'Pagando pra trabalhar': 60% dos motoristas de aplicativos no Ceará já abandonaram atividade

Preço dos combustíveis, que consome até 65% dos ganhos, faz motoristas largarem trabalho

As sucessivas altas dos combustíveis têm pesado no bolso dos trabalhadores em geral e em especial no daqueles que atuam no ramo de transportes. No Ceará, o custo da gasolina é o principal motivo para que 60% dos motoristas de aplicativos tenham deixado a atividade desde o início da pandemia, de acordo com a Associação dos Motoristas de Aplicativos do Ceará.

Gabriel Bruno Viana é um deles. Cadastrado em plataformas como Uber e 99 há cinco anos, ele já atuava como "táxi amigo" antes da chegada das startups.

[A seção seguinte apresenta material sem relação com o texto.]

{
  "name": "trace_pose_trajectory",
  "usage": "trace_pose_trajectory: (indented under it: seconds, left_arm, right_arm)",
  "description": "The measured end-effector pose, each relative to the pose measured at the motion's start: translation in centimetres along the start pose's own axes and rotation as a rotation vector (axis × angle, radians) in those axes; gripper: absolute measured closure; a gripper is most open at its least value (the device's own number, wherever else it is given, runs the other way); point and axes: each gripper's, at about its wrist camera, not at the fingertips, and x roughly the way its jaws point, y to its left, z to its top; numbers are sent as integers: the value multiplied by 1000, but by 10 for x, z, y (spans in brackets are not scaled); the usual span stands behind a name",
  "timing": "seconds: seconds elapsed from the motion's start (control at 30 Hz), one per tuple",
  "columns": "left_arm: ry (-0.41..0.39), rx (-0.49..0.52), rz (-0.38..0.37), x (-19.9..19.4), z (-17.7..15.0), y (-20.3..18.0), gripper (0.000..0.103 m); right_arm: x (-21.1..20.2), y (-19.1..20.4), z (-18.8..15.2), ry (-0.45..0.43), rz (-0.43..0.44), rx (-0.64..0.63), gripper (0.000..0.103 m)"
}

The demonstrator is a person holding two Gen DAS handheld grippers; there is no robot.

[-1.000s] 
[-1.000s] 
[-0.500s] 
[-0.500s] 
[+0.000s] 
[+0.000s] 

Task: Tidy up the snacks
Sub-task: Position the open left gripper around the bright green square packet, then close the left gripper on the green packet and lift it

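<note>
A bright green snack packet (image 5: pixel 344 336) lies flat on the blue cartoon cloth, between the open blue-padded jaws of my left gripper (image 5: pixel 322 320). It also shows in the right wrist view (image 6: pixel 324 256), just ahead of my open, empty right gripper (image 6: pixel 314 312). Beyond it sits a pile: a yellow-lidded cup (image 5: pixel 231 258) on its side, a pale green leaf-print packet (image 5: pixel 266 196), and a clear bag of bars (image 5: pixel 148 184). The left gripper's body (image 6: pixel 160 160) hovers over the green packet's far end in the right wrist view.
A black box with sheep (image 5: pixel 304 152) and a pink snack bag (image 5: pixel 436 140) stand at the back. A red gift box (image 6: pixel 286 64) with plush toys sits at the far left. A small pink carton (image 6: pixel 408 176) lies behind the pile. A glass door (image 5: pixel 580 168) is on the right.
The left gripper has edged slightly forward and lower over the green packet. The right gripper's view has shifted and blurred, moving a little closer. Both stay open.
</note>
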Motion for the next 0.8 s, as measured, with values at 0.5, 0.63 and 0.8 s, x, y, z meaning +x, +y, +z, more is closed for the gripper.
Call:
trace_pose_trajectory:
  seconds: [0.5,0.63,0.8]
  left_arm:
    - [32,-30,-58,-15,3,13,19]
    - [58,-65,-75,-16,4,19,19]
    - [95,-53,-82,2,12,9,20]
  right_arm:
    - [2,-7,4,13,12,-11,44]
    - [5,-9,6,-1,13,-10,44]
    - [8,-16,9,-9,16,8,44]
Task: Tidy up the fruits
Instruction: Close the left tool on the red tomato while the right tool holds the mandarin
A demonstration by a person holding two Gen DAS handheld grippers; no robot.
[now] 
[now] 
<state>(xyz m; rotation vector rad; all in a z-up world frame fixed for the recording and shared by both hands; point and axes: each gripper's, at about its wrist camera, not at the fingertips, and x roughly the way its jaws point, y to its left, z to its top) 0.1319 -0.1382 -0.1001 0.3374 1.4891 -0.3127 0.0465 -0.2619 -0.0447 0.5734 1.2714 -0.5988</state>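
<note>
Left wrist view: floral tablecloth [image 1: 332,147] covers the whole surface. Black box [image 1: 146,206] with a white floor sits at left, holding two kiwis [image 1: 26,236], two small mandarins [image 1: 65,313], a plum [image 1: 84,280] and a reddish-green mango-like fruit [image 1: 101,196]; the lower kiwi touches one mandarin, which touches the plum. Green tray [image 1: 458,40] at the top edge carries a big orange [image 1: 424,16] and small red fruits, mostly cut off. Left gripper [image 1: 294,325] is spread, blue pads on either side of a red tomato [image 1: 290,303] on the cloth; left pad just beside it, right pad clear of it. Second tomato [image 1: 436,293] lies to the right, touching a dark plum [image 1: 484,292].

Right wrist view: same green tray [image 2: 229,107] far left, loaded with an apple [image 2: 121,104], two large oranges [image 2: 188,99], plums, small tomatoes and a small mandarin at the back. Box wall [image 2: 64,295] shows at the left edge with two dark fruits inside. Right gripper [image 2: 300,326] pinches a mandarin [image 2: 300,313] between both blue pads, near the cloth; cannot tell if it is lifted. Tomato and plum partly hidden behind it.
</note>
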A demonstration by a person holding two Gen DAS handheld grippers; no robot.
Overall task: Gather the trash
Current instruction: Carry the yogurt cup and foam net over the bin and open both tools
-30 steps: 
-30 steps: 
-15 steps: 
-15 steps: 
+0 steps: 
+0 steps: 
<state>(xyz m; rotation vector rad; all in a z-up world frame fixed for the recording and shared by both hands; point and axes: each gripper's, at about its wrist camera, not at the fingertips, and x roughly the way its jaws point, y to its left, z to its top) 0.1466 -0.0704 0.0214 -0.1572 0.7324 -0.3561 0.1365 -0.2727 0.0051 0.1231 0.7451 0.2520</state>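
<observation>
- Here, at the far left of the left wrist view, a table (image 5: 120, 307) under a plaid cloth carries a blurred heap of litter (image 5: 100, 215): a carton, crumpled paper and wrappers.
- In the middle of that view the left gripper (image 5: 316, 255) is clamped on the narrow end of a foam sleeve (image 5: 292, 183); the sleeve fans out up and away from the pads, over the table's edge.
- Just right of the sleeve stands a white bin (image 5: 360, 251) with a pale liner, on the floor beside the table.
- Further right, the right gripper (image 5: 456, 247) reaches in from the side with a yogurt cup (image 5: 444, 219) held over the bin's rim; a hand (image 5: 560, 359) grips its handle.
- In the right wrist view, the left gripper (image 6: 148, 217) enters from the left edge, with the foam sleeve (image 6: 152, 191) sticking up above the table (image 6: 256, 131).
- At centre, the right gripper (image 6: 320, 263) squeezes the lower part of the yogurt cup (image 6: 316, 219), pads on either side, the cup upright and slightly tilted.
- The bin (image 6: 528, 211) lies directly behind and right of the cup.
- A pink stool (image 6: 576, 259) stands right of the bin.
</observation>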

Com o início da pandemia e a drástica redução dos deslocamentos, Gabriel não conseguiu continuar pagando as prestações do carro financiado e teve de repassar o veículo para um parente.

"No fim do ano, deu uma melhorada e eu consegui alugar um carro pra trabalhar. Quando virou o ano, ainda conseguia continuar pagando, mas com o aumento do combustível e, como o carro que eu rodava era a gasolina, não tava compensando pra mim", relata.

Rodando de domingo a domingo

Ele detalha que a atividade era sua principal fonte de renda e para manter a família rodava de domingo a domingo. Na semana, iniciava às 8h e só parava às 22h. No fim de semana, a carga horária mudava para a noite e madrugada, enquanto no domingo era compreendida entre 12h e 22h.

O ex-motorista ainda revela que o aluguel de um carro para motoristas cadastrados em aplicativo custa em média R$ 600 por semana, custo que se soma ao do combustível, de pelo menos R$ 300 por semana

"Por isso que não compensa pra mim e dei uma parada. Eu ainda tentei rodar de moto no iFood, mas não vigorou pra mim, não deu certo", afirma.

Atualmente, Gabriel está desempregado e em busca de uma vaga para motorista particular. Ele conta que possui formação na área de refrigeração, mas que ainda não conseguiu emprego no segmento.

"Minha esposa voltou a trabalhar vendendo bolo, de forma autônoma também. Aí ela tá fazendo esses bolos e a gente vai levando a vida do jeito que dá"
Gabriel Bruno Viana
Ex-motorista de aplicativo

Deterioração dos ganhos

O presidente da Associação dos Motoristas de Aplicativos do Ceará (Amap), Rafael Keylon, pontua que o gasto com combustível sempre tirou cerca de 50% do ganho dos motoristas de aplicativo, percentual que saltou para até 65% com os aumentos recentes.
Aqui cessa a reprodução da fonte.